Well, surely if it’s as regular as, say, much of social psychology, it goes over the line. But it’s not mere regularity, it’s the nature of the data, the type of inferences being drawn, and the extent of self-scrutiny and recognition of errors shown (or not shown). The regularity is just a consequence of the methodological holes. My standards may be considerably more stringent than most, but quite aside from statistical issues, I simply do not find hypotheses well-tested if they are based on “experiments” that consist of giving questionnaires. At least not without a lot more self-scrutiny and discussion of flaws than I ever see. (There may be counterexamples.)

Attempts to recreate phenomena of interest in typical social science “labs” leave me with the same doubts. Huge gaps often exist between elicited and inferred results. One might locate the problem under “external validity” but to me it is just the general problem of relating statistical data to substantive claims.

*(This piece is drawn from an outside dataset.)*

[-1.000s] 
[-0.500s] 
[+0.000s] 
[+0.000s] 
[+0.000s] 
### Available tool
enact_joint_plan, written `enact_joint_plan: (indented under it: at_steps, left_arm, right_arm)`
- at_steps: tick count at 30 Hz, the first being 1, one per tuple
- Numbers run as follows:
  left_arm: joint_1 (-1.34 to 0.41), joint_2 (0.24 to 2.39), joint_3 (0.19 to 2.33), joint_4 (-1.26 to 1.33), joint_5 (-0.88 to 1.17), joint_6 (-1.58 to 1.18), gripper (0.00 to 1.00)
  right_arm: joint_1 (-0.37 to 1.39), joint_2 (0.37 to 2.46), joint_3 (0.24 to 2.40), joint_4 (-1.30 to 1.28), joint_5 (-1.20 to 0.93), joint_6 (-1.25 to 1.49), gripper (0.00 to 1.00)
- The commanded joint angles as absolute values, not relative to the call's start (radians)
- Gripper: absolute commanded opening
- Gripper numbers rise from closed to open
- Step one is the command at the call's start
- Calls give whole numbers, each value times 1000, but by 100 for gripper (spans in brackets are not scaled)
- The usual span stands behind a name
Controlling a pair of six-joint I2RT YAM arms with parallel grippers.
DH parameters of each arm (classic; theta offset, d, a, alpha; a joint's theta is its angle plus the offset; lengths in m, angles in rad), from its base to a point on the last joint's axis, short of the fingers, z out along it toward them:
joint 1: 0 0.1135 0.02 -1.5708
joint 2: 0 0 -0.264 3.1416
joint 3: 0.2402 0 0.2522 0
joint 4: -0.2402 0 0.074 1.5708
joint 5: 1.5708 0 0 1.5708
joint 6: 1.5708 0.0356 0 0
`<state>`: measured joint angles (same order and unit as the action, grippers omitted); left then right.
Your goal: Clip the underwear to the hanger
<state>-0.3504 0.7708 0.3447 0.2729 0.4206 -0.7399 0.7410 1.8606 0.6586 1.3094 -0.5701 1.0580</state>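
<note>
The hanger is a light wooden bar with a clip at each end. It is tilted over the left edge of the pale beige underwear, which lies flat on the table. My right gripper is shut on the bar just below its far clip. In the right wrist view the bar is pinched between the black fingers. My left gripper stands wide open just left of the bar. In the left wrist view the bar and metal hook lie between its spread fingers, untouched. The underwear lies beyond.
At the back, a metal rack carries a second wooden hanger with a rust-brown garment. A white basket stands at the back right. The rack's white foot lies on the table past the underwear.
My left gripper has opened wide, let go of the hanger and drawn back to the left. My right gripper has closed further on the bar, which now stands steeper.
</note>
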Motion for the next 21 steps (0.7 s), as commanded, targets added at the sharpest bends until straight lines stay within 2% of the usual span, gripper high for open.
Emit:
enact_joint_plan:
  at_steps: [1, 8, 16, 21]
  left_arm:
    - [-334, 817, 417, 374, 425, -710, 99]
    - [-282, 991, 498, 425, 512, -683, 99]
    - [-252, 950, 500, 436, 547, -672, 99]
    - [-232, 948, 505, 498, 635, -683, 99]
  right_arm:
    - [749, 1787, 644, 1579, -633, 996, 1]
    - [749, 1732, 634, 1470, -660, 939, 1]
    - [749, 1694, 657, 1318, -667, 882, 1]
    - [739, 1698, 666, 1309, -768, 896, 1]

Experimental economists (expereconomists) take lab results plus statistics to warrant sometimes ingenious inferences about substantive hypotheses.  Vernon Smith (of the Nobel Prize in Econ) is rare in subjecting his own results to “stress tests”.  I’m not withdrawing the optimistic assertions he cites from EGEK (Mayo 1996) on Duhem-Quine (e.g., from “Rhetoric and Reality” 2001, p. 29). I’d still maintain, “Literal control is not needed to attribute experimental results correctly (whether to affirm or deny a hypothesis). Enough experimental knowledge will do”.  But that requires piece-meal strategies that accumulate, and at least a little bit of “theory” and/or a decent amount of causal understanding.[1]

I think the generalizations extracted from questionnaires allow for an enormous amount of “reading into” the data. Suddenly one finds the “best” explanation. Questionnaires should be deconstructed for how they may be misinterpreted, not to mention how responders tend to guess what the experimenter is looking for. (I’m reminded of the current hoopla over questionnaires on breadwinners, housework and divorce rates!) I respond with the same eye-rolling to just-so story telling along the lines of evolutionary psychology.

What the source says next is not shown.